**GOAL OF THE EXERCISE:** Examine each line of the data, and copy the ones containing "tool".

------------------------------

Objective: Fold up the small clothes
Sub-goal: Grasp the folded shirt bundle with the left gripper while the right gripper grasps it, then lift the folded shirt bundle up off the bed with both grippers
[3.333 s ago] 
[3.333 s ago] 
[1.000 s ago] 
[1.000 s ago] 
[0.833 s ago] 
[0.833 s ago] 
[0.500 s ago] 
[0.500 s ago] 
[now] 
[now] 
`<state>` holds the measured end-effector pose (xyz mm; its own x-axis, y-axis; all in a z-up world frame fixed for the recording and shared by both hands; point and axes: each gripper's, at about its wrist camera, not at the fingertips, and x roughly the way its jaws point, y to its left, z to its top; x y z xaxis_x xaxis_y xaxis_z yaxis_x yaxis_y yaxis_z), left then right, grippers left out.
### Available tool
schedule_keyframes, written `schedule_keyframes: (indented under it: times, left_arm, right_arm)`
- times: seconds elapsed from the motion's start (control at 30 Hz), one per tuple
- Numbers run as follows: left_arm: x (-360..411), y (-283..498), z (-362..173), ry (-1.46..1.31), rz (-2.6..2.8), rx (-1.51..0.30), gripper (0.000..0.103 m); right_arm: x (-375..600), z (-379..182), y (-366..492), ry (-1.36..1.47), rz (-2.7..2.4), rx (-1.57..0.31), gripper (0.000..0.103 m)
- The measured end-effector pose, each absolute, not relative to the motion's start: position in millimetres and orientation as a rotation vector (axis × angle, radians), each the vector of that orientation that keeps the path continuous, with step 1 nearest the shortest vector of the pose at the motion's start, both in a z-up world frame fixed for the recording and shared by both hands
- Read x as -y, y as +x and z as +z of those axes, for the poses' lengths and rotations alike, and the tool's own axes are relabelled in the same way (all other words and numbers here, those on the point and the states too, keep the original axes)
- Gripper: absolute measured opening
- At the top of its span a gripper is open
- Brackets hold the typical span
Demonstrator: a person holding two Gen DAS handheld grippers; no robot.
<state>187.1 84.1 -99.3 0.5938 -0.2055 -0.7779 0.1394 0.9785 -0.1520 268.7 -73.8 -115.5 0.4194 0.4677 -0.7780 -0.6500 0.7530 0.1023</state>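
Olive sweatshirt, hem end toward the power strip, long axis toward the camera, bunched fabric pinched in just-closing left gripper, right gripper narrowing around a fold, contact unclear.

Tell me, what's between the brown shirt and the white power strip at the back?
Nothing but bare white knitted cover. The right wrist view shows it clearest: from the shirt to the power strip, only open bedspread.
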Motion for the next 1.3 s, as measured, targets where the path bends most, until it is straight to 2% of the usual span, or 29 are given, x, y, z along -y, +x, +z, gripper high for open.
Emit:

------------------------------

**REPLY TO THE TASK:**
### Available tool
- Read x as -y, y as +x and z as +z of those axes, for the poses' lengths and rotations alike, and the tool's own axes are relabelled in the same way (all other words and numbers here, those on the point and the states too, keep the original axes)

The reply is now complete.